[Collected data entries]
*** Begin section ***

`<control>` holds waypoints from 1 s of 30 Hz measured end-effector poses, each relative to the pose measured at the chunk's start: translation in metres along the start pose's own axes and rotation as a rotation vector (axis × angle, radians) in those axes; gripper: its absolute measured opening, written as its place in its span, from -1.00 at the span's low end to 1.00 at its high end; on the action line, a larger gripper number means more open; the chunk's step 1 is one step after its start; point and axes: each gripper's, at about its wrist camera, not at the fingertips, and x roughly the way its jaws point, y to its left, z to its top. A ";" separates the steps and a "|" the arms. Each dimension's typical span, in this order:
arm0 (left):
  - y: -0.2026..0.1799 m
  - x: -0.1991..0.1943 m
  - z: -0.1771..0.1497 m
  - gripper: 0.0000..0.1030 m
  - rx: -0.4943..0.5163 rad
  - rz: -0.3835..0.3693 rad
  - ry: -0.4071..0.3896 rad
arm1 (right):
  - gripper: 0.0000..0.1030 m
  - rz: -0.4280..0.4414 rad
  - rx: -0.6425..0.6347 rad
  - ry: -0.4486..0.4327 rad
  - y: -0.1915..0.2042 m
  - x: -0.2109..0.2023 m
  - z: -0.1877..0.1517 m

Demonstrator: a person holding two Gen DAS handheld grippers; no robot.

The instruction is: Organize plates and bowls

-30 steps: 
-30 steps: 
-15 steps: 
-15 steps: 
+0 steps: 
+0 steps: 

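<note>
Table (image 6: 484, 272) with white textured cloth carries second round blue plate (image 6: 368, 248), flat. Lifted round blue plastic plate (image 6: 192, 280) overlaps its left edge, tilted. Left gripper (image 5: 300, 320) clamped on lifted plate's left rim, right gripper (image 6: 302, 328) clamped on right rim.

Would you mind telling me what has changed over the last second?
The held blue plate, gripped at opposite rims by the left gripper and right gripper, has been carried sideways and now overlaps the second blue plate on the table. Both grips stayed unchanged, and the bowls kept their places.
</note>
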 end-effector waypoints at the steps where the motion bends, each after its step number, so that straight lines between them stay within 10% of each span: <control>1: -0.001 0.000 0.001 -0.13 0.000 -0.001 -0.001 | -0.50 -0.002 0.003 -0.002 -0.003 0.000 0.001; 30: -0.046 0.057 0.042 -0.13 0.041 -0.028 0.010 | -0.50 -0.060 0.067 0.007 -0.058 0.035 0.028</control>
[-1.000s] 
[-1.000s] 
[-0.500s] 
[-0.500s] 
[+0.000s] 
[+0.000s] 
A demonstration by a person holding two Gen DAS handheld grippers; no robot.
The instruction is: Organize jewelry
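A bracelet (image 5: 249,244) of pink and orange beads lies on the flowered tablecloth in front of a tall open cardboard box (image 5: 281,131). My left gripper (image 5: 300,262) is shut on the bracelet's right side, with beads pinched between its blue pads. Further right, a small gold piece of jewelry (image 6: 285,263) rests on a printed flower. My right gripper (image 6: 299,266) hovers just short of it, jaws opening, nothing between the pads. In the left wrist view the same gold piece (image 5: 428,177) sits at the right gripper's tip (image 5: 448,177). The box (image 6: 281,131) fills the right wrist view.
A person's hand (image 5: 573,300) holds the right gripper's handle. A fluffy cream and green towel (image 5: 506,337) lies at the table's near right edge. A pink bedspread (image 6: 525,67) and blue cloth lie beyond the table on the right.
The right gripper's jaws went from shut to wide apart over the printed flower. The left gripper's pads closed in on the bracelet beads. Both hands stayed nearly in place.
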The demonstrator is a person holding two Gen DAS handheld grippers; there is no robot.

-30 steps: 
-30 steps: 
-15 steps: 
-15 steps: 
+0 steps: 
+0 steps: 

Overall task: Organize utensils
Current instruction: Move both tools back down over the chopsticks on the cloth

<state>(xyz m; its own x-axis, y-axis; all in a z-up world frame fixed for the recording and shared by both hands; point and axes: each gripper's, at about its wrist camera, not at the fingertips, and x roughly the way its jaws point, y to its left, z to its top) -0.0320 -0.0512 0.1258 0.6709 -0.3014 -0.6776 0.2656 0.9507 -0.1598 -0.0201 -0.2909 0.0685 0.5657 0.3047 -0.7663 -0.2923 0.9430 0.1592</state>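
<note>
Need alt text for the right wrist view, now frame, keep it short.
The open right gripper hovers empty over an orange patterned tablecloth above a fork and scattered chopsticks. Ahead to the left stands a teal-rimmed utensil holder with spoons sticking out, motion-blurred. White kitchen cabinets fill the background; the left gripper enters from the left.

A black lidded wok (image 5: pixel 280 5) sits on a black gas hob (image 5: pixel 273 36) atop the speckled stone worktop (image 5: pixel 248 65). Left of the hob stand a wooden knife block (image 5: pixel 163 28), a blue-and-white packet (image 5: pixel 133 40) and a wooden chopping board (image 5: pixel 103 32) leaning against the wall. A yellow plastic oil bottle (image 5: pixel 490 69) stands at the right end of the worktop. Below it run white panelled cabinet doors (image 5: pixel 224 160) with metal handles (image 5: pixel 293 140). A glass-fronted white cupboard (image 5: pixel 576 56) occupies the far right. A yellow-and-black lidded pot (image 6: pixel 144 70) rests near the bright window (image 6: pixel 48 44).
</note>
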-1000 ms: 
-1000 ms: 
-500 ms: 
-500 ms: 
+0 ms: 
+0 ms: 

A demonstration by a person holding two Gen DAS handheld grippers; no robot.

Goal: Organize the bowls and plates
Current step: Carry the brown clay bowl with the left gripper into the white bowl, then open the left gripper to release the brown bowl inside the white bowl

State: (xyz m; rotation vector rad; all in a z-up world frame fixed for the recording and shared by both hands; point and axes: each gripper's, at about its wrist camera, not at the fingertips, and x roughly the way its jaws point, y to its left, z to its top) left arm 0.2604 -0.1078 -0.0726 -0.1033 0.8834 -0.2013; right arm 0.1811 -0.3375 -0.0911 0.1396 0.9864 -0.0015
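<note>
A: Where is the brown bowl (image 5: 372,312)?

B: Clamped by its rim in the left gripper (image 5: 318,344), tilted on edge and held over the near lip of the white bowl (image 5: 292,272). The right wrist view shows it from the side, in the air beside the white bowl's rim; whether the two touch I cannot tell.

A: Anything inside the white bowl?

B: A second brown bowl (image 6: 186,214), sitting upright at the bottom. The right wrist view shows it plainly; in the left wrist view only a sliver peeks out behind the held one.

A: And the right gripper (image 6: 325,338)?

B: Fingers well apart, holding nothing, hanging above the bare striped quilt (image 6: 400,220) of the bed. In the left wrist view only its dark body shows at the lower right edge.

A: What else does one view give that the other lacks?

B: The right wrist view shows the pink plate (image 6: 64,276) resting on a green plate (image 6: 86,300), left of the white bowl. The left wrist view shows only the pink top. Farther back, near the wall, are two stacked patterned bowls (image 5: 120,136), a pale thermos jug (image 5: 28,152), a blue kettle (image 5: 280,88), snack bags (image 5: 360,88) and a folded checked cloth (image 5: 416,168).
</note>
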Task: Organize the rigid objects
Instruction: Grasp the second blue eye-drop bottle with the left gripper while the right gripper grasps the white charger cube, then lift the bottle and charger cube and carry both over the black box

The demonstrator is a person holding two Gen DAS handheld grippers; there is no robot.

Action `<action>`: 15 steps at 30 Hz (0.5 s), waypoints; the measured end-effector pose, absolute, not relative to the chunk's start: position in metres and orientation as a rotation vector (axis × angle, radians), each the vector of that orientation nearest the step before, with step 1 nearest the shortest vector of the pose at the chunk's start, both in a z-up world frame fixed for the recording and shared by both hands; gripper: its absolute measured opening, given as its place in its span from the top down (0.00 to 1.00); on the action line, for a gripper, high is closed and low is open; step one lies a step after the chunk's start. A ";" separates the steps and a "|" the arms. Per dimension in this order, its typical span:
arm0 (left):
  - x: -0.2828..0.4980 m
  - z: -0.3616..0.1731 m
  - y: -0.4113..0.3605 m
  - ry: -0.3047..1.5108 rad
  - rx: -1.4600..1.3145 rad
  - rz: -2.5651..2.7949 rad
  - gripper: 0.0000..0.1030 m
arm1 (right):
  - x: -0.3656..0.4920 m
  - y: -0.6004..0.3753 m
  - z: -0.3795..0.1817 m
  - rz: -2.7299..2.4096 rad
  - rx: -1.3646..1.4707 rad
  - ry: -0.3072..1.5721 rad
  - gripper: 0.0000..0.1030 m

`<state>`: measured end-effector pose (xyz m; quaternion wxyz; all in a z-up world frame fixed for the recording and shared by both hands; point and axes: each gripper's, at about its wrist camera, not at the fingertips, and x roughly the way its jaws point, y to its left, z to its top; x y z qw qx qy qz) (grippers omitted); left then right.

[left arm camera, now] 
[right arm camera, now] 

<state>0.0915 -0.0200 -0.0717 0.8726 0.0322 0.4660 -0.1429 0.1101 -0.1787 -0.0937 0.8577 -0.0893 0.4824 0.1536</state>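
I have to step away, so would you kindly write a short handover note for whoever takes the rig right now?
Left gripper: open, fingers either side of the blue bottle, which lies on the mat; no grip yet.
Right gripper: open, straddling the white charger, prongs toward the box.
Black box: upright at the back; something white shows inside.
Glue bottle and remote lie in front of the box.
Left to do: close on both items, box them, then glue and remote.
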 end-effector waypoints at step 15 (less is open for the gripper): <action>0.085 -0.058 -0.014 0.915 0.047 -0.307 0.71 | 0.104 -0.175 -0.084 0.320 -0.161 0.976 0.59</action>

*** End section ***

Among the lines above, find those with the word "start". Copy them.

`<control>` holds waypoints from 1 s of 30 Hz measured end-effector poses, each relative to the pose measured at the chunk's start: translation in metres along the start pose's own axes and rotation as a rotation vector (axis × angle, radians) in those axes; gripper: its absolute measured opening, written as its place in its span, from -1.00 at the span's low end to 1.00 at its high end; on the action line, a larger gripper number means more open; the chunk's step 1 is one step after its start; point and axes: each gripper's, at about its wrist camera, not at the fingertips, and x roughly the way its jaws point, y to its left, z to its top. A ";" separates the steps and a "|" the arms. Each dimension's typical span, in this order:
Action `<action>`: 15 steps at 30 Hz (0.5 s), waypoints; the measured end-effector pose, absolute, not relative to the chunk's start: position in metres and orientation as a rotation vector (axis × angle, radians), each the vector of that orientation nearest the step before, with step 1 nearest the shortest vector of the pose at the chunk's start, both in a z-up world frame fixed for the recording and shared by both hands; gripper: its absolute measured opening, given as its place in its span from the top down (0.00 to 1.00); on the action line, for a gripper, high is closed and low is open; step one lies a step after the chunk's start. A ";" separates the steps and a "|" the arms. Per dimension in this order, its typical span:

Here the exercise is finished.